Provide the data again exactly, including every line that follows.

## Data shown
+---+

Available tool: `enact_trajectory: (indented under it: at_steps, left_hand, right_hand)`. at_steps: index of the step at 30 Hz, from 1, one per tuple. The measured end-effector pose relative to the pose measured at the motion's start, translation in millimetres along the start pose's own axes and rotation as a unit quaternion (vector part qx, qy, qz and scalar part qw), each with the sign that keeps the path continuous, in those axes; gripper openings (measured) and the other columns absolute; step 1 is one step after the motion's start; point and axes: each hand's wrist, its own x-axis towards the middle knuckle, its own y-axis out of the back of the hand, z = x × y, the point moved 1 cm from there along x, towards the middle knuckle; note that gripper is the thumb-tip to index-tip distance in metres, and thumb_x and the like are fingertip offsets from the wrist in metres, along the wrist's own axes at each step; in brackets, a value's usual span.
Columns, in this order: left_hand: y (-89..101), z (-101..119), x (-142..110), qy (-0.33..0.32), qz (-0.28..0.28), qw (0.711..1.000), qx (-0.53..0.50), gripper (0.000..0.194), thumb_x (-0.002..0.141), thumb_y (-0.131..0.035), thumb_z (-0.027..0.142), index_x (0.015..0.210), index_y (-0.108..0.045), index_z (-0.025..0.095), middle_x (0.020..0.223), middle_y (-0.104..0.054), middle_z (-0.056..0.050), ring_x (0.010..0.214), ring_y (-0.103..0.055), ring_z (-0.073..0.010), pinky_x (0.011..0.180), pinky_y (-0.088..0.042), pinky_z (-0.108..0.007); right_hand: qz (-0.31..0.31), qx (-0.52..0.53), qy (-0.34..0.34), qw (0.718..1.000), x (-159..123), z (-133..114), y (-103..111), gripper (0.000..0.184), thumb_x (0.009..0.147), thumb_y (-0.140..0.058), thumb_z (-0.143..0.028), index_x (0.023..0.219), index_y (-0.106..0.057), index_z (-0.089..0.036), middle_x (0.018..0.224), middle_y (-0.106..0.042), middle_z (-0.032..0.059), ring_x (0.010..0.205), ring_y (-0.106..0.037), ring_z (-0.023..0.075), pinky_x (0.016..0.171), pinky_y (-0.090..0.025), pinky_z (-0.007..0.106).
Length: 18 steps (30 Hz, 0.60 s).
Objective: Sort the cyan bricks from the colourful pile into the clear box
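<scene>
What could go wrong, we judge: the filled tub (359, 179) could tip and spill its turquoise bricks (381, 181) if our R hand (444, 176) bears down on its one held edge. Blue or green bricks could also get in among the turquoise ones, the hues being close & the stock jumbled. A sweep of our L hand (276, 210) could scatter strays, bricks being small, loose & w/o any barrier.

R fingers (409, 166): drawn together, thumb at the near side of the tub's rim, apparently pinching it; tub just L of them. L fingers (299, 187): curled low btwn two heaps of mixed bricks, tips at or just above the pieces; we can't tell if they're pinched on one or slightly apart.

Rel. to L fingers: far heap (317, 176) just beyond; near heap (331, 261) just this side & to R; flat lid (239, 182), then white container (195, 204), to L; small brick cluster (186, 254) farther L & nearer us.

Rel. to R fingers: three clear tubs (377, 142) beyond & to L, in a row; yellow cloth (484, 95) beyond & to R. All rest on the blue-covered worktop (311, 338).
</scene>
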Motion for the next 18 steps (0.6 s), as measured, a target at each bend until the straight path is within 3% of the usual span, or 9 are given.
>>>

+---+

## Answer below
Available tool: `enact_trajectory: (indented under it: at_steps, left_hand, right_hand)`. at_steps: index of the step at 30 Hz, from 1, one per tuple. The measured end-effector pose relative to the pose measured at the motion's start, translation in millimetres along the start pose's own axes and rotation as a unit quaternion (vector part qx, qy, qz and scalar part qw), each with the sign that keeps the path continuous, in those axes; gripper openings (measured) and the other columns absolute; step 1 is one step after the motion's start; point and axes: each hand's wrist, its own x-axis towards the middle knuckle, its own y-axis out of the back of the hand, z = x × y, the point moved 1 cm from there along x, towards the middle knuckle; note that gripper is the thumb-tip to index-tip distance in metres, and thumb_x and the like are fingertip offsets from the wrist in metres, along the wrist's own axes at each step; in brackets, a value's usual span.
Columns, in this order: left_hand: y (-89..101), z (-101..119), x (-142..110), qy (-0.33..0.32), qz (-0.28..0.28), qw (0.711..1.000), qx (-0.53..0.50), gripper (0.000..0.194), thumb_x (-0.002..0.141), thumb_y (-0.131..0.035), thumb_z (-0.027..0.142), index_x (0.015..0.210), index_y (-0.108..0.045), index_z (-0.025..0.095), middle_x (0.020..0.223), middle_y (-0.104..0.054), middle_z (-0.056..0.050), ring_x (0.010..0.214), ring_y (-0.103..0.055), ring_z (-0.073..0.010), pinky_x (0.011..0.180), pinky_y (-0.088..0.042), pinky_z (-0.108..0.007); right_hand: qz (-0.31..0.31), qx (-0.52..0.53), qy (-0.34..0.34), qw (0.718..1.000), x (-159..123), z (-133..114), y (-103..111), gripper (0.000..0.184), thumb_x (0.009..0.147), thumb_y (-0.140..0.058), thumb_z (-0.143..0.028), index_x (0.023..0.219), index_y (-0.106..0.057), index_z (-0.089..0.036), middle_x (0.018..0.224), middle_y (-0.106..0.042), middle_z (-0.032..0.059), ring_x (0.010..0.205), ring_y (-0.106..0.037), ring_z (-0.023..0.075), pinky_x (0.016..0.171), pinky_y (-0.090..0.025), pinky_z (-0.007..0.106).
Length: 18 steps (30 Hz, 0.60 s).
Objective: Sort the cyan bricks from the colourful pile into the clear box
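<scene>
What could go wrong, we judge: the filled tub (359, 179) could tip and spill its turquoise bricks (381, 181) if our R hand (444, 176) bears down on its one held edge. Blue or green bricks could also get in among the turquoise ones, the hues being close & the stock jumbled. A sweep of our L hand (276, 210) could scatter strays, bricks being small, loose & w/o any barrier.

R fingers (409, 166): drawn together, thumb at the near side of the tub's rim, apparently pinching it; tub just L of them. L fingers (299, 187): curled low btwn two heaps of mixed bricks, tips at or just above the pieces; we can't tell if they're pinched on one or slightly apart.

Rel. to L fingers: far heap (317, 176) just beyond; near heap (331, 261) just this side & to R; flat lid (239, 182), then white container (195, 204), to L; small brick cluster (186, 254) farther L & nearer us.

Rel. to R fingers: three clear tubs (377, 142) beyond & to L, in a row; yellow cloth (484, 95) beyond & to R. All rest on the blue-covered worktop (311, 338).
</scene>
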Motion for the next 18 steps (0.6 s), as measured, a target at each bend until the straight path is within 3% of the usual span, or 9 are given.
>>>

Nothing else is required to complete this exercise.